Каждое ее движение он оценивал, осматривал в каком-то двойном или тройном зеркале, расщепляя на фазы и полутона. Каждое ее движение (или дыхание) полно было для него глубокого смысла. Потому что он всегда, в любую минуту, оставался врачом.
Например, когда он наблюдал, как Вера ставит ногу при ходьбе, он видел, конечно, весь ее организм, а не только один шаг. Он наблюдал, как движутся ее таз, и шея, и руки, и плечо, и колено, он мысленно прокладывал эти искрящиеся линии от одной части тела к другой, и рисунок, который получался при этом, волновал доктора, пожалуй, не меньше, а то и больше, чем заурядные эротические женские проявления, блеск глаз или движения губ, которым сама Вера придавала куда больше значения, чем он.
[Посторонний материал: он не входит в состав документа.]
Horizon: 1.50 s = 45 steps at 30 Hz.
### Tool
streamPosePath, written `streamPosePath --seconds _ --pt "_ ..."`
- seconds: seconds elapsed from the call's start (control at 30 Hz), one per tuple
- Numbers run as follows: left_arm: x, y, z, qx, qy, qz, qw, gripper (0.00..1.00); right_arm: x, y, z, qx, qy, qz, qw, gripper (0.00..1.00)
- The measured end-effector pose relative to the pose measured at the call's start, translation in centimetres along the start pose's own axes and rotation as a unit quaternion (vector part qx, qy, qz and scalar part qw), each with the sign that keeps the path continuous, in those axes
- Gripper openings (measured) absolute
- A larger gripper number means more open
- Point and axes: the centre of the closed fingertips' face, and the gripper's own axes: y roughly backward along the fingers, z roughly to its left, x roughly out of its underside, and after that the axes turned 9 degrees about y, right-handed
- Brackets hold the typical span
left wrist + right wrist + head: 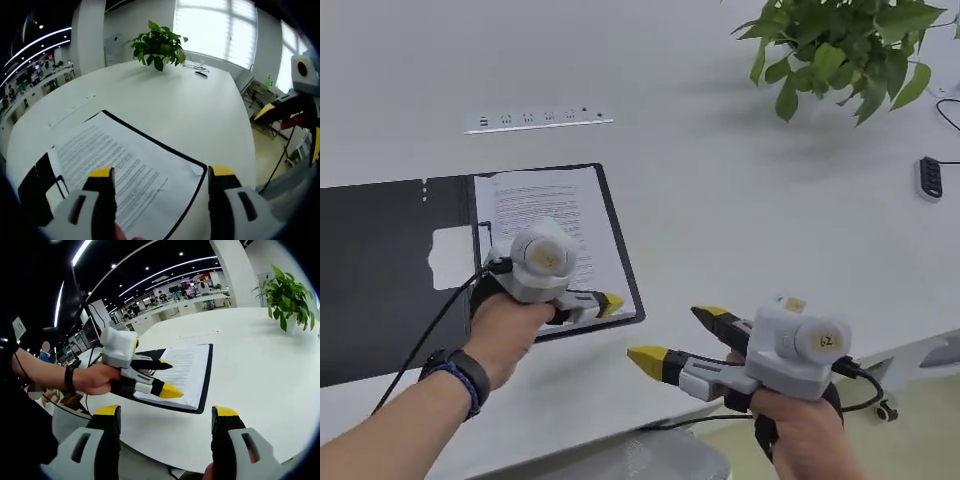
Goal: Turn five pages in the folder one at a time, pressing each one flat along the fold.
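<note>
The black folder (380,270) lies open on the white table, its inner cover to the left and a printed page (555,210) on the right half. My left gripper (603,303) hovers open over the page's lower right corner; the page (125,160) lies under its spread jaws, with nothing between them. The right gripper (678,338) is held open off the table's near edge, right of the folder, with nothing in it. From the right gripper (166,411) I see the left gripper (167,377) above the page (187,365).
A white power strip (538,119) is set into the table behind the folder. A potted plant (840,45) stands at the far right, with a small black device (928,177) and cable near it. The table's near edge (620,425) runs just below the grippers.
</note>
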Motion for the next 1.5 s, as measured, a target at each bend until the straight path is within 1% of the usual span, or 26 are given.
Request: streamPosePath --seconds 0.03,0.07,0.13,0.27,0.33,0.4,0.43,0.53,0.67,0.73,0.87,0.9,0.97,1.07,1.23,1.3,1.4,1.5 --pt "0.1 -0.3 0.2 -0.006 0.006 0.001 1.0000 0.75 0.1 0.0 -0.1 0.000 -0.002 0.001 1.0000 0.73" --pt "0.1 -0.4 0.1 -0.010 0.009 0.002 0.9999 0.75 0.1 0.0 -0.2 0.000 -0.003 0.001 1.0000 0.73" --pt "0.3 -0.8 -0.1 -0.013 0.005 0.001 0.9999 0.76 0.2 0.0 -0.3 0.001 -0.005 0.002 1.0000 0.73" --pt "1.2 -1.6 -0.4 -0.016 0.007 0.013 0.9998 0.76 0.3 0.2 -0.8 0.004 -0.011 0.002 0.9999 0.73" --pt "1.4 -1.7 -0.3 -0.026 0.001 0.015 0.9996 0.74 0.4 0.2 -0.9 0.005 -0.014 0.001 0.9999 0.73" --pt "1.6 -2.0 -0.2 -0.028 -0.003 0.015 0.9995 0.71 0.3 0.2 -1.0 0.006 -0.018 -0.001 0.9998 0.73" --pt "1.8 -2.3 -0.1 -0.030 -0.010 0.019 0.9993 0.71 0.4 0.1 -1.1 0.006 -0.019 -0.001 0.9998 0.73" --pt "2.2 -2.5 0.0 -0.034 -0.017 0.024 0.9990 0.71 0.5 -0.1 -1.1 0.003 -0.018 0.003 0.9998 0.73" --pt "2.4 -2.5 -0.1 -0.038 -0.023 0.026 0.9987 0.72 0.3 -0.6 -1.0 -0.002 -0.018 0.003 0.9998 0.73" --pt "2.6 -2.5 0.1 -0.041 -0.036 0.028 0.9981 0.70 0.3 -1.1 -1.1 -0.006 -0.016 0.004 0.9998 0.73" --pt "2.6 -2.3 0.4 -0.036 -0.032 0.027 0.9985 0.67 0.0 -2.6 -1.3 -0.016 -0.013 0.005 0.9998 0.72" --pt "2.7 -2.3 0.2 -0.026 -0.024 0.027 0.9990 0.64 0.0 -2.9 -1.3 -0.018 -0.013 0.004 0.9997 0.72" --pt "2.7 -2.1 0.4 -0.028 -0.029 0.024 0.9989 0.59 -0.2 -3.8 -1.4 -0.024 -0.014 0.001 0.9996 0.71" --pt "2.6 -2.1 0.6 -0.025 -0.028 0.025 0.9990 0.55 -0.1 -5.4 -1.7 -0.036 -0.013 0.006 0.9992 0.70" --pt "2.6 -1.8 1.1 -0.021 -0.005 0.016 0.9996 0.48 -0.2 -7.5 -2.5 -0.050 -0.013 0.010 0.9986 0.70" --pt "2.6 -1.7 1.0 -0.019 -0.001 0.013 0.9997 0.47 -0.4 -8.2 -3.0 -0.053 -0.016 0.007 0.9984 0.69" --pt "2.6 -1.6 1.0 -0.019 0.006 0.010 0.9998 0.46 -0.5 -9.4 -3.6 -0.058 -0.031 0.003 0.9979 0.68" --pt "2.7 -1.5 0.9 -0.017 0.009 0.009 0.9998 0.46 -0.9 -10.4 -3.9 -0.064 -0.053 -0.007 0.9965 0.67"
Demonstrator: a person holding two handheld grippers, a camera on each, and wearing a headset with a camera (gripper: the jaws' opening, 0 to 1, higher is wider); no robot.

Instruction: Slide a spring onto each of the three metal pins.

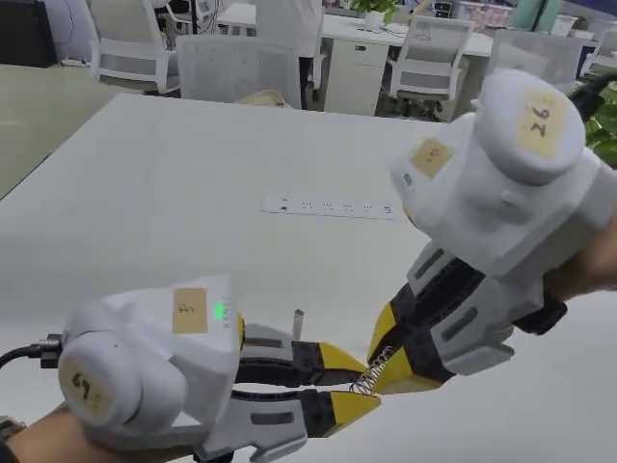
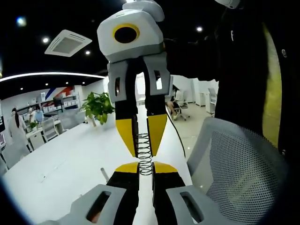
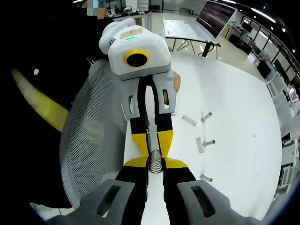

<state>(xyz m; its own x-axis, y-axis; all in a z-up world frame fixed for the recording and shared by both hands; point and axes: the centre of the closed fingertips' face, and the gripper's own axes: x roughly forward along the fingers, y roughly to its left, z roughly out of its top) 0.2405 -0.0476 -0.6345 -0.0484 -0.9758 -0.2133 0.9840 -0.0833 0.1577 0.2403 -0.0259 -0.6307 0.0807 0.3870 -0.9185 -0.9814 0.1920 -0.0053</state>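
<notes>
Over a white table (image 1: 145, 212). Clamps a spring (image 2: 143, 145) narrowly in the right gripper (image 3: 156, 164), tip to tip with the left gripper (image 2: 146, 165) — nips there, jaws nearly shut, a thin grey rod (image 3: 148, 136) running into the coil. Has loose springs (image 3: 189, 120) beside pins (image 3: 206, 116) lying well beyond.

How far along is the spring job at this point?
Done: nothing yet; the three pins on the table look bare. In hand: one spring, gripped between the left gripper and right gripper. Left: all three pins; two loose springs lie by them.
</notes>
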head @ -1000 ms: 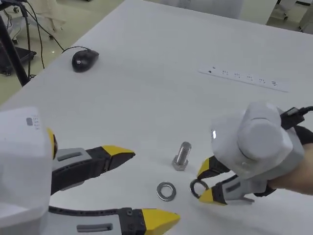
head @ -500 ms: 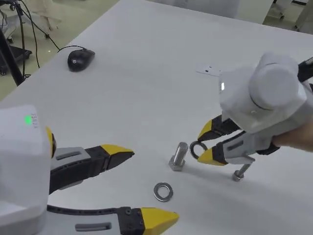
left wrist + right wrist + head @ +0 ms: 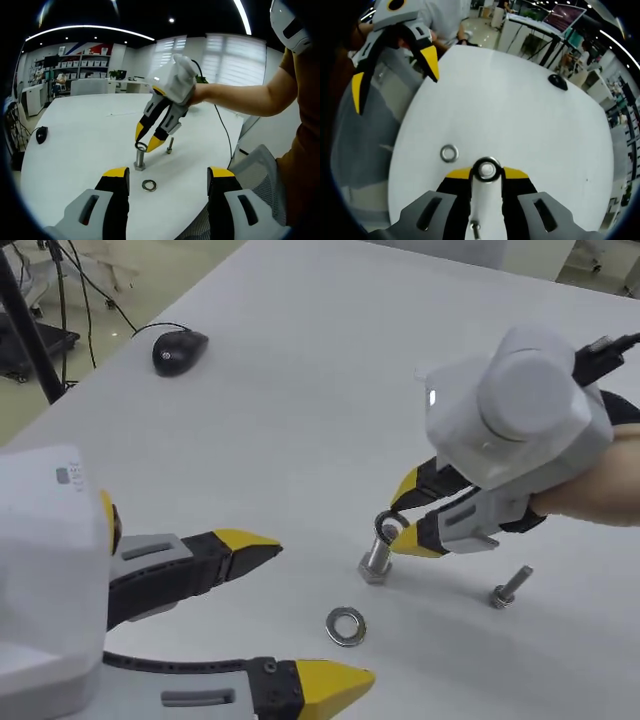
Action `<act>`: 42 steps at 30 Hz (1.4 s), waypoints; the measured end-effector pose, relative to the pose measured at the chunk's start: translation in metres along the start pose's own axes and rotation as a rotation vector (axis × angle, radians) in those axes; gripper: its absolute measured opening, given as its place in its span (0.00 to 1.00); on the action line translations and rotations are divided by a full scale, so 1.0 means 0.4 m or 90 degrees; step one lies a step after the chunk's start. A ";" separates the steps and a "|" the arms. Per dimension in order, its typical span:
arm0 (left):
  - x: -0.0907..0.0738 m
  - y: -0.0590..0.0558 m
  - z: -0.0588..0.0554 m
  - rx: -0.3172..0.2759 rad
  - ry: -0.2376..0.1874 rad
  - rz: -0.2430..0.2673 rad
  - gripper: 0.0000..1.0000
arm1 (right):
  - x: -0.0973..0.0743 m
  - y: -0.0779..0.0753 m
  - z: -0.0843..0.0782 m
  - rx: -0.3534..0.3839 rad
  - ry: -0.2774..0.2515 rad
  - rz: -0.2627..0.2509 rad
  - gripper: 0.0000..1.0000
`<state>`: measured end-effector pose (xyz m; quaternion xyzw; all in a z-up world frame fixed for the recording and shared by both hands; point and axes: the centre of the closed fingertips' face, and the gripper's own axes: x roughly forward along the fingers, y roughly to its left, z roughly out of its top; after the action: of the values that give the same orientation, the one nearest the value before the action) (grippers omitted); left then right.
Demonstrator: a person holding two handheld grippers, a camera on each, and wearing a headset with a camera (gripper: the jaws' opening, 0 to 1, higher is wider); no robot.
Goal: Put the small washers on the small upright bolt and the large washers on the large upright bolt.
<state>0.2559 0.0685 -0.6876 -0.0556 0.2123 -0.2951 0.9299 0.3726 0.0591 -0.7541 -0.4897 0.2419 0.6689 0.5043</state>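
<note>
Hanging at the very tip of the large bolt (image 3: 377,560) — which stands head-down on the white table (image 3: 300,390) — is a large washer (image 3: 386,528), pinched at its edge between the yellow-tipped fingers of the right gripper (image 3: 405,515). In the right gripper view, the ring frames the bolt's end. A second washer (image 3: 346,626) lies flat just beside the bolt, and the small bolt (image 3: 510,586) sits near, below that gripper. The left gripper (image 3: 300,612) hovers nearer the person, fingers spread wide, holding nothing. A computer mouse (image 3: 179,351) rests well apart.
</note>
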 end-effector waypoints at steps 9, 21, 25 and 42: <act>0.004 0.001 -0.001 -0.004 -0.003 0.001 0.62 | 0.023 0.003 -0.014 -0.004 0.008 0.006 0.22; 0.007 -0.001 -0.003 -0.012 -0.006 -0.001 0.62 | 0.014 0.008 0.002 -0.036 0.025 0.015 0.22; 0.007 -0.001 0.000 -0.014 -0.009 -0.002 0.62 | 0.020 0.006 -0.003 -0.058 0.042 0.025 0.22; 0.007 0.006 -0.005 -0.016 -0.008 0.000 0.62 | 0.099 0.018 -0.027 -0.041 0.050 0.051 0.22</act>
<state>0.2585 0.0690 -0.6909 -0.0695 0.2099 -0.2923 0.9304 0.3700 0.0649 -0.7952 -0.5215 0.2591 0.6762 0.4513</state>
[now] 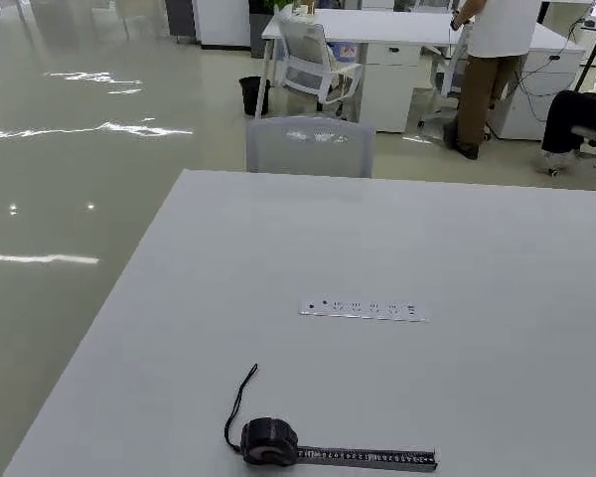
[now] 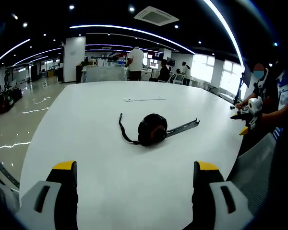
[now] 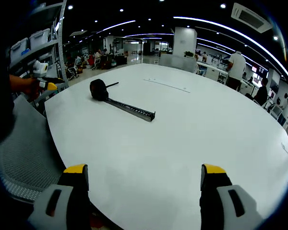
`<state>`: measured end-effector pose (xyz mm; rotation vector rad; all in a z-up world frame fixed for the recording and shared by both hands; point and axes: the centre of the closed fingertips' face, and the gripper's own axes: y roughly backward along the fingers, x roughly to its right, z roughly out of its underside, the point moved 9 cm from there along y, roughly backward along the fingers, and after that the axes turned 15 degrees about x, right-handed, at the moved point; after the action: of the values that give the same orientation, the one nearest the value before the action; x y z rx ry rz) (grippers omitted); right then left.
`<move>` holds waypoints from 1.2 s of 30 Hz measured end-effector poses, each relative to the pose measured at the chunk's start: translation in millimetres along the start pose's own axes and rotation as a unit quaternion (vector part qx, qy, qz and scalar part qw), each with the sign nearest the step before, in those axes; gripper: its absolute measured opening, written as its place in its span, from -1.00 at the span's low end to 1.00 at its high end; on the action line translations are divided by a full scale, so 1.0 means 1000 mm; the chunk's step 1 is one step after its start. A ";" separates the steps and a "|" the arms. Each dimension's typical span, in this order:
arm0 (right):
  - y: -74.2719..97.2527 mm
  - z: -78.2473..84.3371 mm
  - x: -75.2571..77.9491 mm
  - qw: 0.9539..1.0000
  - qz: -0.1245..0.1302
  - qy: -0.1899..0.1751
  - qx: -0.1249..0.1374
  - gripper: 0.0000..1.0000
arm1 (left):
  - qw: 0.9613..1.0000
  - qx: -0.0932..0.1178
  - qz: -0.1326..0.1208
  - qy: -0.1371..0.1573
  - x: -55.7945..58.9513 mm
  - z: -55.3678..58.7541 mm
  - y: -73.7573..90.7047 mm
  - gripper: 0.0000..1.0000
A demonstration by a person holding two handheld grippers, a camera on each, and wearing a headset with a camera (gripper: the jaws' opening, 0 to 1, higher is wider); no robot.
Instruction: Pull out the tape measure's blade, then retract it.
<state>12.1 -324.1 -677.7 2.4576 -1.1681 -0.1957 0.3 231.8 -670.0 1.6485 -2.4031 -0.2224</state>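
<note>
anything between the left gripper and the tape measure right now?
Nothing. In the left gripper view the stretch from the left gripper to the tape measure is bare white table; the blade lies off to the view's right.

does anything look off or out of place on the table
The tape measure lies near the front edge of the table with its blade extended flat. The left gripper and right gripper are open, clear of it. Nothing looks spilled or damaged.

Lighting is bright and even, from ceiling strip lights. Glare streaks mark the polished floor. Shadows are faint. Both gripper views bow strongly at the edges.
</note>
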 end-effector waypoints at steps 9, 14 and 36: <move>-0.006 -0.010 0.004 1.000 -0.005 0.018 0.007 0.99 | 1.000 -0.007 0.004 -0.002 0.006 0.001 -0.014 0.98; -0.009 -0.007 0.005 1.000 -0.011 0.016 -0.009 0.98 | 1.000 -0.007 0.006 -0.003 0.015 -0.004 -0.018 0.98; -0.037 -0.021 0.007 0.996 -0.071 0.051 -0.033 0.97 | 1.000 -0.006 -0.004 0.004 0.029 -0.008 -0.033 0.98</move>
<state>48.9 -301.7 -673.9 2.4618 -0.9322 -0.1464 22.0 192.6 -667.3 1.6501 -2.3853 -0.2296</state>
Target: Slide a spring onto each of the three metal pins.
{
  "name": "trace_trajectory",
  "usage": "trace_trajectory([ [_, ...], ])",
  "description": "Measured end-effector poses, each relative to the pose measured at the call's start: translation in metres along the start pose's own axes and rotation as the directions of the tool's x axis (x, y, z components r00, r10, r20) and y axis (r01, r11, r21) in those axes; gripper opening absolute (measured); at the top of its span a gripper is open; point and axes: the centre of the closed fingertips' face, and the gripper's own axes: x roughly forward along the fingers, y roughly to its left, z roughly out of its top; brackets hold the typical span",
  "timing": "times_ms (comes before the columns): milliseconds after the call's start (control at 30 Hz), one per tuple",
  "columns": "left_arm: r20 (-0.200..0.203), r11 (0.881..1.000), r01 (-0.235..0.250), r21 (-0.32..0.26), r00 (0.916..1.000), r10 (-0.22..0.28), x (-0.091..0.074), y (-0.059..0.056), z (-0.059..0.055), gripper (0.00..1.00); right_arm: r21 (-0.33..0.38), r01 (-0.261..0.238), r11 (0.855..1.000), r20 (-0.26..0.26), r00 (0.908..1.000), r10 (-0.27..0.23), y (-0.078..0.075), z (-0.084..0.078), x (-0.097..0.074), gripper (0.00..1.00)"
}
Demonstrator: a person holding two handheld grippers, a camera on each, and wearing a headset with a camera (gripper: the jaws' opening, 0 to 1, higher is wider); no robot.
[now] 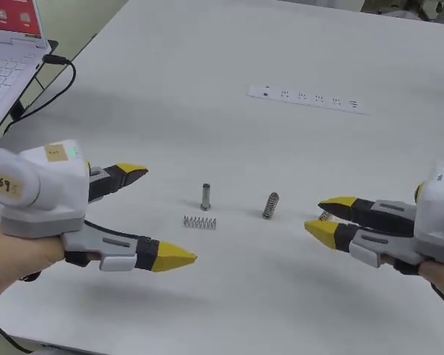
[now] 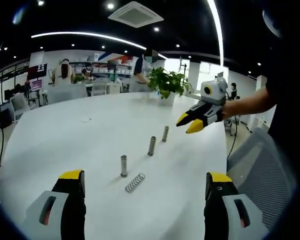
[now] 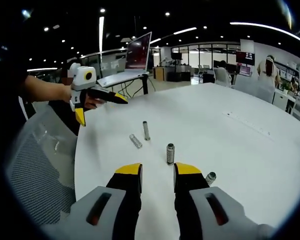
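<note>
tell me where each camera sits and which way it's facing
Head view: on the person's head, looking forward and down at the table; left hand and right hand show, holding the left gripper and right gripper.
Left gripper view: on the left gripper, looking along its open jaws past the bare pin towards the right gripper and its forearm.
Right gripper view: on the right gripper, facing back towards the left gripper and laptop.
Shared: all three show the bare pin and loose spring.

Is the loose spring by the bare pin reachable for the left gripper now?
Probably yes: the left gripper is open, with only bare table between it and the loose spring; the bare pin stands beyond.
</note>
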Motion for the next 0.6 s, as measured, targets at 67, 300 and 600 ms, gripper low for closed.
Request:
trace_trajectory([
  [67, 0.000, 1.000, -0.001, -0.002, 1.0000, 0.001, -0.001, 0.001, -0.001, 0.98, -0.001, -0.009, 1.000, -0.020, 0.9998, 0.009, 0.003, -0.007, 0.001, 0.23],
  [300, -0.009, 1.000, 0.005, -0.007, 0.9999, -0.005, 0.001, -0.002, -0.006, 0.98, 0.008, -0.015, 1.000, -0.037, 0.9992, 0.015, 0.008, -0.015, 0.002, 0.23],
  [600, -0.007, 1.000, 0.007, -0.013, 1.0000, -0.007, 0.000, -0.005, -0.005, 0.98, -0.040, -0.078, 0.996, -0.072, 0.9946, 0.075, 0.020, -0.010, 0.023, 0.22],
])
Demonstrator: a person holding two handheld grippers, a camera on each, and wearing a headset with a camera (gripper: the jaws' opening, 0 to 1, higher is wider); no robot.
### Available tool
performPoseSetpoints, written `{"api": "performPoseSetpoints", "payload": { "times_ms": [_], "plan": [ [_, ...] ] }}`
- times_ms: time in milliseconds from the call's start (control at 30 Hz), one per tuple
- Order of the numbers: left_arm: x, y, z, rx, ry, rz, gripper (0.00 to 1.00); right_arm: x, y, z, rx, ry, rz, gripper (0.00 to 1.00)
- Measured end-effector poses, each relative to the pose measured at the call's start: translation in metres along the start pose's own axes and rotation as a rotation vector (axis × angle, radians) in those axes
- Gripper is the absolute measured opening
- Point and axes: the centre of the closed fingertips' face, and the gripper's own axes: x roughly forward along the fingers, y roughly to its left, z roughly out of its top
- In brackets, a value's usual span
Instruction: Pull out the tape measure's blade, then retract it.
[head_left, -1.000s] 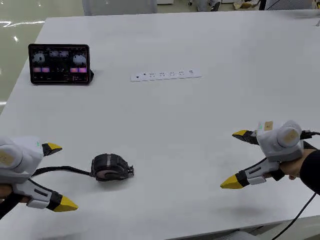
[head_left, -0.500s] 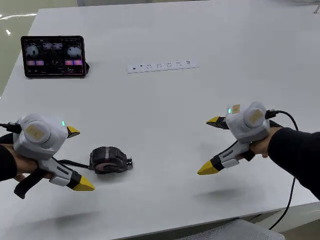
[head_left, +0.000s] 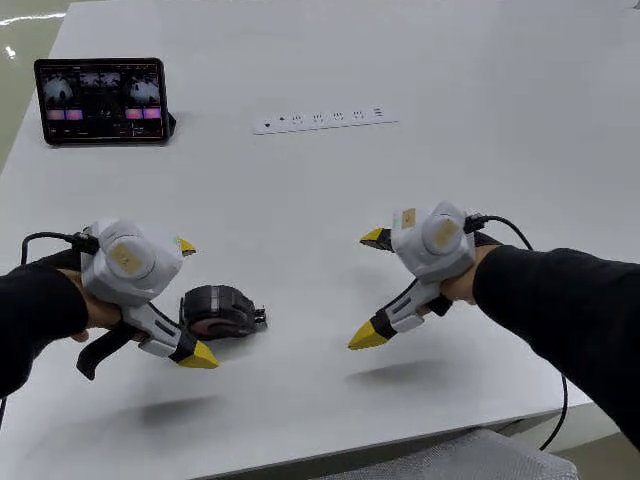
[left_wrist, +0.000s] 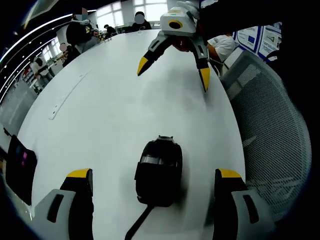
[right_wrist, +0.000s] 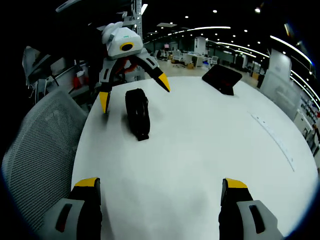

И вот, когда доктор осматривал Веру сквозь эту систему своих двойных или тройных зеркал, он видел удивительно здоровую природу этого человеческого существа, уникально здоровую, но как бы тоже расщепленную на три части, видел, как много в Вере Штейн, его жене, огромной животной силы, но при этом как мало сопротивления, характера, трезвости и холодности, столь необходимых, чтобы жить по плану. И как мало в ней природной интуиции, чуткости ко всему и как много, неоправданно много, этой странной немоты, куда она уходила, этой странной молчаливой гордости или отдельности от всего мира, не только от него. Он видел, восхищаясь ее шагом, полным грации и силы, одновременно и то, что шаг этот – вслепую, в пустоту, с вечным испугом оступиться или упасть.
Потому что Вера всегда думала о чем-то. И он все время пытался понять – о чем же?
Через пару недель в квартире доктора Весленского все наконец как-то устроилось.